Until a couple of years ago, I was really a housewife. We bought this big (!) old house full of nooks, crannies, uneven boards and sketchy plumbing, missing trim molding at floor level that attracts and retains dirt like nobody’s business, and a kitchen improbably covered with some sort of textured paint with 1/4-inch craters that suck up every molecule of grease and tomato sauce in the state of Michigan.

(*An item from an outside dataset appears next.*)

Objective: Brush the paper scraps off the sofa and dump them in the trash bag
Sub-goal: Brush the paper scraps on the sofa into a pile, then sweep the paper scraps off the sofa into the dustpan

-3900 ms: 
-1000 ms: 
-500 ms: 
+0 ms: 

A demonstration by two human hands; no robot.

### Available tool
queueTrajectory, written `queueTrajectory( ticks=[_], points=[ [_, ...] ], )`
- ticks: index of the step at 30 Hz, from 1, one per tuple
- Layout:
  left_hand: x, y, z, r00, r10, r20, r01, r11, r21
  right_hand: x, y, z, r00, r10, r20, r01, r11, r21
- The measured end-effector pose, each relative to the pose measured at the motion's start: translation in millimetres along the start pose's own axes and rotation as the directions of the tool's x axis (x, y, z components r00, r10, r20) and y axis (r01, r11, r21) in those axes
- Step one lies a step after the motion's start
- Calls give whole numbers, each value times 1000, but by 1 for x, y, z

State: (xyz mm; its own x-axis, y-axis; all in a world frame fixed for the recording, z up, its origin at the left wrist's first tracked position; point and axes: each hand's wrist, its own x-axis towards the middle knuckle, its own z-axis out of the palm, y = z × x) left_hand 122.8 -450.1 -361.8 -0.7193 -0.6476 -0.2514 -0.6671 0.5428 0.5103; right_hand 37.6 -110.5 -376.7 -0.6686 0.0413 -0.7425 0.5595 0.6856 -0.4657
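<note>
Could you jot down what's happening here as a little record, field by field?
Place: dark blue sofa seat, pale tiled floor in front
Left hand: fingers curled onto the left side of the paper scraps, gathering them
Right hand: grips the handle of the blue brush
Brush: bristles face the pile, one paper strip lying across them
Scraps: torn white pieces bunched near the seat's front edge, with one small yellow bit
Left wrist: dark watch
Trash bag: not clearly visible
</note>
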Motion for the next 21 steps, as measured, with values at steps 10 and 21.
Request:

This high maintenance living space was purchased on the basis that I would still do some work at home, but that I would mostly be taking care of the kids, keeping the house clean, planning meals, paying bills, being a room parent, driving to soccer practice, and doing all of the things that many stay at home parents do. I had been quite a crafter/fixer-upper type for years, and so it seemed as if, even with only one salary, I could use my talents and interest (along with double-sided tape and spray paint) to keep us well decorated and in good repair. In case the burden might not be sufficient to satisfy my Jewish/Catholic guilt issues, I immediately went out and adopted a cat, two dogs, and another cat (who had kittens before we could get her spayed), and began my life as a stay-at-home mom.
Things changed, as they often do. One kid grew up and graduated, the other one got older and more independent, and I discovered that I really, really loved cooking and food and writing about cooking and food, and all of that stuff that I do here all the time. I started working again, a little law, a little political communications work, and I got seriously involved in various community relations issues and crusades. My housewifing time diminished drastically, and while we always eat well (Duh) no one who knows me would suggest that my motto is “cleanliness is next to Godliness.” I have been known, in idle moments, to run the vacuum cleaner or dust the furniture, but it’s been a long, long time since there was any refrigerator moving, rug beating, serious cleaning done around here. My theory is that you either have to do this kind of work yourself or pay someone else to do it, and we don’t.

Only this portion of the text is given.